|Newman Jr, Samuel|
Submitted to: Journal of Trace Elements in Experimental Medicine
Publication Type: Peer Reviewed Journal
Publication Acceptance Date: December 20, 1996
Publication Date: N/A
Interpretive Summary: There is a genetic disease in humans called Wilson's Disease that causes copper to accumulate in the tissues. A way of treating this disease is to give the patient a lot of dietary zinc. Zinc competes with copper for absorption and prevents too much copper getting into the body. This is a very effective treatment, but not much is known about the potential side effects. We noticed in our animal studies that when a rat was fed a high zinc diet, the intestines seemed to be structurally weak. We decided to use the electron microscopy to determine if there were any visual effects of high zinc feeding on the collagen part of the intestine. Collagen is the material that holds the different parts of the tissue together. We saw that collagen molecules in the intestine of rats fed high zinc was often disorganized and formed tangled masses, whereas in those rats fed a normal amount of zinc, the collagen appeared normal. This suggests that perhaps humans who are fed high zinc for a long time also might show similar problems.

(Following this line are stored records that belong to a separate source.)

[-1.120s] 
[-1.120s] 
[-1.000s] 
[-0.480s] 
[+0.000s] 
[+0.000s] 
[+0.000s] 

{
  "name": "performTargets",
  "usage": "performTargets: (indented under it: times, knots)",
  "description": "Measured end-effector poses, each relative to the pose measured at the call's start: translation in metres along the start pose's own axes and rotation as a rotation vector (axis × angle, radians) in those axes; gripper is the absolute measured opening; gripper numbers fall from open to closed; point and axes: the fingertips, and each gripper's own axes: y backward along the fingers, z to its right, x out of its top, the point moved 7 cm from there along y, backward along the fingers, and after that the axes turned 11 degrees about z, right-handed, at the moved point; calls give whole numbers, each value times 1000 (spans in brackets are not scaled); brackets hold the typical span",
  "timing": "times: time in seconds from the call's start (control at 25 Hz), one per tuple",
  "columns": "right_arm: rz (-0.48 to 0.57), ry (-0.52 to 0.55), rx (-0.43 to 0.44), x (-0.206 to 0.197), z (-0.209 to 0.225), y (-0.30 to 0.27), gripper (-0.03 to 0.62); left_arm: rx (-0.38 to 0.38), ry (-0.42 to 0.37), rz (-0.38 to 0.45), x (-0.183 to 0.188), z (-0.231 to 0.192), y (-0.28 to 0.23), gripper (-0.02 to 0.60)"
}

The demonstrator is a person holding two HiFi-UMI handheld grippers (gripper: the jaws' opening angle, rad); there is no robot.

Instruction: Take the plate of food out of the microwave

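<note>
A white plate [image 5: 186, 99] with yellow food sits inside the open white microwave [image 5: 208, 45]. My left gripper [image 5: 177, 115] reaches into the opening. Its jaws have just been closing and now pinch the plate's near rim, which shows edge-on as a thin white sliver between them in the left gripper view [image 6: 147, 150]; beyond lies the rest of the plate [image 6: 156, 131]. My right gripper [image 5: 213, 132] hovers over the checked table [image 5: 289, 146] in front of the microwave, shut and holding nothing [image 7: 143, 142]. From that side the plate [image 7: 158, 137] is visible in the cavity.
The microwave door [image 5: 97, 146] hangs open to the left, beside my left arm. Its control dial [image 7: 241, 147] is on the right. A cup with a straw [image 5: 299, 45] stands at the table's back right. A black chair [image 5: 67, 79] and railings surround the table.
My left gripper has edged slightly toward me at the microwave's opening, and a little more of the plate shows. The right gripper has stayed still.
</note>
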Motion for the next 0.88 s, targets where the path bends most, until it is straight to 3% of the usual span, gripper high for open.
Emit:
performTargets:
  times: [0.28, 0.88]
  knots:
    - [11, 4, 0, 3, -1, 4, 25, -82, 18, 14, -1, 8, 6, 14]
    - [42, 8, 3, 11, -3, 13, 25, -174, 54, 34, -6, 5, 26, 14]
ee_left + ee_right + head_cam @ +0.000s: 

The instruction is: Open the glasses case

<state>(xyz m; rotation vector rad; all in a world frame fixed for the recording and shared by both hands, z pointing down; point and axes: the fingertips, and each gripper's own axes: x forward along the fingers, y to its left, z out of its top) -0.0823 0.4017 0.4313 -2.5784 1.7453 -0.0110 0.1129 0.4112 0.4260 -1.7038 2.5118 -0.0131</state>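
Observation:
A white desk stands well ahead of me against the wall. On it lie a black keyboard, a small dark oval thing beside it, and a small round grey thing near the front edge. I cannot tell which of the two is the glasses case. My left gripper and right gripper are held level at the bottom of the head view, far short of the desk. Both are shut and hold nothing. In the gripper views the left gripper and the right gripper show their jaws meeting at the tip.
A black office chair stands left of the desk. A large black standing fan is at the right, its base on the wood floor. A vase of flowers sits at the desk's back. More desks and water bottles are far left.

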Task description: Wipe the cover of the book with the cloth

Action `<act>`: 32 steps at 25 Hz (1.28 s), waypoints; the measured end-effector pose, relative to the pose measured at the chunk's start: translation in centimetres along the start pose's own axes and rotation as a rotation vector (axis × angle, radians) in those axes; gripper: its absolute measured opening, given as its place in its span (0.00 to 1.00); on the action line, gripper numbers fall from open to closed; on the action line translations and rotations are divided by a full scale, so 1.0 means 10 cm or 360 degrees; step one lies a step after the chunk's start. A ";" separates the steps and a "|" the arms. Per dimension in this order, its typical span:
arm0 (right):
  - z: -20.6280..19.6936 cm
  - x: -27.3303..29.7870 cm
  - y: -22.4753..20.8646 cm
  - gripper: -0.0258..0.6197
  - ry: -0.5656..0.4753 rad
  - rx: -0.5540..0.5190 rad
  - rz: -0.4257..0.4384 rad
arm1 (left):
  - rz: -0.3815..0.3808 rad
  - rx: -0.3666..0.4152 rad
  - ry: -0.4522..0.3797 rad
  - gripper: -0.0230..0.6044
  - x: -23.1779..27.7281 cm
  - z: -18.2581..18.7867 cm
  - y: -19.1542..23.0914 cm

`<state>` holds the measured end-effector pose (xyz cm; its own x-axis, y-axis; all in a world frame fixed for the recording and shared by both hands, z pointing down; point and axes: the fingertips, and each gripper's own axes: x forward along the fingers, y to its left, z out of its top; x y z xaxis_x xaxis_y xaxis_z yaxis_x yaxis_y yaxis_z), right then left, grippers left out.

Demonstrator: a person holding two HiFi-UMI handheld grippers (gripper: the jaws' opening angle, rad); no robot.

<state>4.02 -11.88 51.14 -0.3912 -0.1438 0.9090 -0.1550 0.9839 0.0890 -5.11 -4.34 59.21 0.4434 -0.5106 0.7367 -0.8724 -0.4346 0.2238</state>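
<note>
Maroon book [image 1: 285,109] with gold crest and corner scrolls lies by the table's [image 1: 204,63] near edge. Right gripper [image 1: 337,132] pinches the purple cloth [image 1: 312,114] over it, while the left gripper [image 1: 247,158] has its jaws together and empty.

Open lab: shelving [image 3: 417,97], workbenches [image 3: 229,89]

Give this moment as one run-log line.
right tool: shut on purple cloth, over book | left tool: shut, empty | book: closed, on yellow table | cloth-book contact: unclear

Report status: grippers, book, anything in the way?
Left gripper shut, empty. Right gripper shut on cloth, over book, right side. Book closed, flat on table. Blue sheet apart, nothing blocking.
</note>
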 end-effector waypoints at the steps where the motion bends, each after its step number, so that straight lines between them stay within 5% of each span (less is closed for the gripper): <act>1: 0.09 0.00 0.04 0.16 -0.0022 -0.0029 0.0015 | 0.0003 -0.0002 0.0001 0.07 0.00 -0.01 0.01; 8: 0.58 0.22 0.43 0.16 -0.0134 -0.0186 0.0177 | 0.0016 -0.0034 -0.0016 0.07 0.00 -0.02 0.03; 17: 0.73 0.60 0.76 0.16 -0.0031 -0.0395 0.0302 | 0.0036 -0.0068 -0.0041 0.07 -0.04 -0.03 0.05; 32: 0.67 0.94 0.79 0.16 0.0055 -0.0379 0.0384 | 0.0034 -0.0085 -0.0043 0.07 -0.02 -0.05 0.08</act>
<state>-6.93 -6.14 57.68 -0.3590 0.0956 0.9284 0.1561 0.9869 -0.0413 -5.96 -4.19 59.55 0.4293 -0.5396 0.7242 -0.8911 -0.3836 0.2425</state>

Technical Abstract: The feeding of high zinc diets to humans is often used as therapy for patients with Wilson's disease, an autosomal recessive disorder of copper accumulation. There seems to be no outward adverse effects of this treatment; however, preliminary studies in our laboratory have shown apparent weaknesses in the intestinal wall of rats fed high zinc diets. As sa consequence, this study was carried out to determine if feeding high zinc diets to rats would affect the ultrastructural morphology of the small intestine. The effects of treatment on copper status of the rats also were determined. Weanling male rats were fed diets containing either 35 or 350 mg of zinc/kg. After 7 weeks, blood and various tissues were collected to measure copper status indicators, and portions of the upper duodenum were excised and prepared for light and electron microscopy. Results showed that rats fed high zinc had significantly lower copper status as indicated by low serum copper, serum ceruloplasmin activity, and liver copper, than rats fed normal zinc diets. Liver superoxide dismutase or cytochrome c oxidase activity were not affected by high zinc. Observations of sections of the duodenum by electron microscopy showed that non-assembled collagen molecules of the lamina propria were more often disorganized and formed tangled masses in rats fed the high zinc diet than in those fed normal zinc diets. This suggests that low copper status caused by high zinc feeding might be affecting the activity of lysyl oxidase, a copper-dependent enzyme, and thus cross linking of the collagen molecules. However, these observations did not always correlate with low copper status. Another possible explanation is a direct competition between zinc and copper for sites on lysyl oxidase.